| Exercise |
Would you return all of this data exactly, leaving nothing out?

| Provided material |
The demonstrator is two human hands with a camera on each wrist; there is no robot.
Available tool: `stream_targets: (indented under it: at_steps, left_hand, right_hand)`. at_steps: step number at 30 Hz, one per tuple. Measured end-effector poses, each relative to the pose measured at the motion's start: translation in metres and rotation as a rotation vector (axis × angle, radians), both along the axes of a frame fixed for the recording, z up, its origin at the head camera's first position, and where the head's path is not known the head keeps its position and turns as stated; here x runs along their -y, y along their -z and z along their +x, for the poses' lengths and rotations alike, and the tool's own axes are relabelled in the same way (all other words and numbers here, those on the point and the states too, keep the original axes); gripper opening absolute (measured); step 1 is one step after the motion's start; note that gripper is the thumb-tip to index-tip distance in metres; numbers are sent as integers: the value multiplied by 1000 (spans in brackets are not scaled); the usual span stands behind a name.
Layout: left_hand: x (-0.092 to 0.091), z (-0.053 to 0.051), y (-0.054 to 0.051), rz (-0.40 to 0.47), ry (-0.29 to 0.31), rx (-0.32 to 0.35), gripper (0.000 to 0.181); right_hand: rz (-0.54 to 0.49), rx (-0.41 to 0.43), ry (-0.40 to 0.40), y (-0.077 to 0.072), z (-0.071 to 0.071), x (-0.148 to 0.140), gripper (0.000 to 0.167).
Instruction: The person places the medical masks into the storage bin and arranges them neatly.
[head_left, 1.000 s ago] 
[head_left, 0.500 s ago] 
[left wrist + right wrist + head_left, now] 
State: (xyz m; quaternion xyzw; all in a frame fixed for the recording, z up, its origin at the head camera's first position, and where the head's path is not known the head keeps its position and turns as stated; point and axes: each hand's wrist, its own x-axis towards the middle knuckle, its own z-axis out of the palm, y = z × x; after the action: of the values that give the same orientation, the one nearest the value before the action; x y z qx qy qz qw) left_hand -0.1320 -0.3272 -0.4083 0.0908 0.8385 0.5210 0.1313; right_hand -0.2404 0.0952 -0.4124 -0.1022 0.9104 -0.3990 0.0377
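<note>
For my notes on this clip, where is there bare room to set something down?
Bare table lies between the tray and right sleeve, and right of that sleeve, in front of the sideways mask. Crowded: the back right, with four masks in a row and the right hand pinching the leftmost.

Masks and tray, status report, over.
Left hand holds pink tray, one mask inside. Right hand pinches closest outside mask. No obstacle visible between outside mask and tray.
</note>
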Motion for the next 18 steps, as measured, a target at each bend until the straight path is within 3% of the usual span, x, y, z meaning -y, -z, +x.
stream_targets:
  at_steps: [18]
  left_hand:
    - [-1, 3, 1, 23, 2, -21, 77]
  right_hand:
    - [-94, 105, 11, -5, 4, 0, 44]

| Response to the task |
The demonstrator is two human hands with a camera on each wrist; there is no robot.
Available tool: `stream_targets: (indented under it: at_steps, left_hand, right_hand)`. at_steps: step number at 30 Hz, one per tuple. Measured end-effector poses, each relative to the pose measured at the motion's start: translation in metres and rotation as a rotation vector (axis × angle, radians), both along the axes of a frame fixed for the recording, z up, its origin at the head camera's first position, and where the head's path is not known the head keeps its position and turns as stated; here x runs along their -y, y along their -z and z along their +x, for the poses' lengths and rotations alike, and the tool's own axes are relabelled in the same way (all other words and numbers here, those on the point and the states too, keep the original axes); gripper opening absolute (measured); step 1 is one step after the motion's start; note that gripper is the thumb-tip to index-tip distance in metres; numbers are sent as integers: the value multiplied by 1000 (spans in brackets are not scaled); the usual span stands behind a name.
Layout: left_hand: x (-0.092 to 0.091), z (-0.053 to 0.051), y (-0.054 to 0.051), rz (-0.40 to 0.47), ry (-0.29 to 0.31), rx (-0.32 to 0.35), gripper (0.000 to 0.181); right_hand: rz (-0.54 to 0.49), rx (-0.41 to 0.43), ry (-0.40 to 0.40), y (-0.077 to 0.072), z (-0.071 to 0.071), x (-0.148 to 0.140), gripper (0.000 to 0.167).
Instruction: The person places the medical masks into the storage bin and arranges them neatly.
[head_left, 1.000 s ago] 
[head_left, 0.500 s ago] 
[left wrist + right wrist + head_left, now] 
State: (xyz m; quaternion xyzw; all in a frame fixed for the recording, z up, its origin at the head camera's first position, and where the head's path is not known the head keeps its position and turns as stated; point and axes: each hand's wrist, its own x-axis towards the middle knuckle, its own z-axis out of the palm, y = z × x; after the action: of the values that give the same orientation, the one nearest the value before the action; x y z qx qy qz qw) left_hand -0.1320 -0.3272 -0.4083 0.0908 0.8385 0.5210 0.1313; right_hand -0.2404 0.0952 -0.4124 -0.1022 0.9104 -0.3990 0.0377
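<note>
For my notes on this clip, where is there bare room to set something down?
Bare table lies between the tray and right sleeve, and right of that sleeve, in front of the sideways mask. Crowded: the back right, with four masks in a row and the right hand pinching the leftmost.

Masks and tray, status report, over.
Left hand holds pink tray, one mask inside. Right hand pinches closest outside mask. No obstacle visible between outside mask and tray.
</note>
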Motion for the next 18 steps, as measured, a target at each bend until the straight path is within 3% of the usual span, x, y, z meaning -y, -z, +x.
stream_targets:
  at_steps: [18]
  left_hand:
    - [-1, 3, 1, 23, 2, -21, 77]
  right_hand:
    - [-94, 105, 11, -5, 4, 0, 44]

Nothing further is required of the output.